Can you please (pretty please) give us a tiny hint as to what we can expect in the next book?
A hint about the sequel? Well, I can tell you that while Marguerite travels to some dimensions we’ve seen before, she also returns to one she visited in the first book. The changes there prove to be astonishing —
We also love the Spellcaster series – are we pushing our luck if we also ask for a hint about Sorceress?
Oh, yay for some SORCERESS love! Let’s see, one tidbit to share: Asa’s storyline gets even darker. And more complicated. And yet — with Verlaine — even more romantic.
If you could have your three heroines – Bianca from Evernight, Nadia from Spellcaster and Marguerite from A Thousand Pieces of You – together in one room, how do you think they’d get along?

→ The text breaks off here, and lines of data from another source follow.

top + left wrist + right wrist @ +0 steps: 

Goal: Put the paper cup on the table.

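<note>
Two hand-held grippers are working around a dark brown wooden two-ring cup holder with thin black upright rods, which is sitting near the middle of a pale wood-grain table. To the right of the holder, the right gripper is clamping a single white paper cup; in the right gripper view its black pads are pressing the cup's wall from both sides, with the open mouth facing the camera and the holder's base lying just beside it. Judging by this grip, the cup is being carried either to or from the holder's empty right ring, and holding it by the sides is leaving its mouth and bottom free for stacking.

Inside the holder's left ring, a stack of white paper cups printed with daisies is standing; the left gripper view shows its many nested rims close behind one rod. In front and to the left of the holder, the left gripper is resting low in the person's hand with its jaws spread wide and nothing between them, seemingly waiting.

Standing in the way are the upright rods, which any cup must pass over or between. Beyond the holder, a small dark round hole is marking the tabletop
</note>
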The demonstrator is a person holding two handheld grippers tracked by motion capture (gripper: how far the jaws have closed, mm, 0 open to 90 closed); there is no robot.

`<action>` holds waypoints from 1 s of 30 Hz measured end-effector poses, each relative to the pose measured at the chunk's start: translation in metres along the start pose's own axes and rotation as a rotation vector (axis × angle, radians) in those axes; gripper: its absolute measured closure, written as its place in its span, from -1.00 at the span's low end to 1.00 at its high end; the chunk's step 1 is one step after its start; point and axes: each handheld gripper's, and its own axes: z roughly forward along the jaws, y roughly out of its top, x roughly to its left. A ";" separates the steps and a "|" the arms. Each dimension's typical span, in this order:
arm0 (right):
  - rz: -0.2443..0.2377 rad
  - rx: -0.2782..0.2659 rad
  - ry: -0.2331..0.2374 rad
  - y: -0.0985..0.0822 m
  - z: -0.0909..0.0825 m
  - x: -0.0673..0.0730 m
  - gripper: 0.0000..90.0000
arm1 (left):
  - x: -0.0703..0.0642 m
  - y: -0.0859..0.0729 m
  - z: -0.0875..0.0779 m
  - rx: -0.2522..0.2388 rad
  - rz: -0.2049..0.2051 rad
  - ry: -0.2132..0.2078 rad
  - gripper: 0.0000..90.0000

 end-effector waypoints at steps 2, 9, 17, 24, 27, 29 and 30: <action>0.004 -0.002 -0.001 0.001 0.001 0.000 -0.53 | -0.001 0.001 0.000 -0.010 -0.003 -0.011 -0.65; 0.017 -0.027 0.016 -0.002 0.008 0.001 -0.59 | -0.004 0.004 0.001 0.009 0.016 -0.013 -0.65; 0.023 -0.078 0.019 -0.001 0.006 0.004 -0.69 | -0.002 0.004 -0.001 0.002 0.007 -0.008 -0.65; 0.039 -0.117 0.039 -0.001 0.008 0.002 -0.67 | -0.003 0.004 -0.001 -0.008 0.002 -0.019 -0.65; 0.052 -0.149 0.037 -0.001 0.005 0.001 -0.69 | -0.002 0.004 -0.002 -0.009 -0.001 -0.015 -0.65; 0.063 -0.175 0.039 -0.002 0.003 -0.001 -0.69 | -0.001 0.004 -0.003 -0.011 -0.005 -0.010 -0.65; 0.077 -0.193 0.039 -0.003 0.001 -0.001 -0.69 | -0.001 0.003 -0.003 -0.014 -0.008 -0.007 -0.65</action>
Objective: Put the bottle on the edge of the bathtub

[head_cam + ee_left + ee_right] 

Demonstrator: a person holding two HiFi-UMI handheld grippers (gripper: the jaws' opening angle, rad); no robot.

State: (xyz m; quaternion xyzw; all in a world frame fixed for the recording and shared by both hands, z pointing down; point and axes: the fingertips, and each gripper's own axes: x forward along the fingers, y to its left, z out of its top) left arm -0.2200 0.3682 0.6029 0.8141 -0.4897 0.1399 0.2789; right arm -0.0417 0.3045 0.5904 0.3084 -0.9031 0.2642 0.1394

Gosh, Bianca, Nadia and Marguerite all in a room? I never thought of that before — and now I’m laughing, because honestly, I’m not sure how well that would go! Bianca is terribly shy, and Nadia can be very guarded. So at first there would be several minutes of awkwardness, with Marguerite trying to get the conversation going, and probably failing. But if they hang in there long enough, Bianca loves art enough to have a lot to talk about with painter Marguerite. Maybe they could look at some artwork by Klimt? Nadia would no doubt want to discuss Bianca’s vampiric and ghostly powers, and see whether she can recreate those with her magic; Bianca, in turn, would hope for magical help to allow her to transition between the living and dead worlds as easily as possible. Nadia and Marguerite would probably wind up considering the famous quote about how any scientific technology, sufficiently developed, is “indistinguishable from magic.” How else could you describe a Firebird?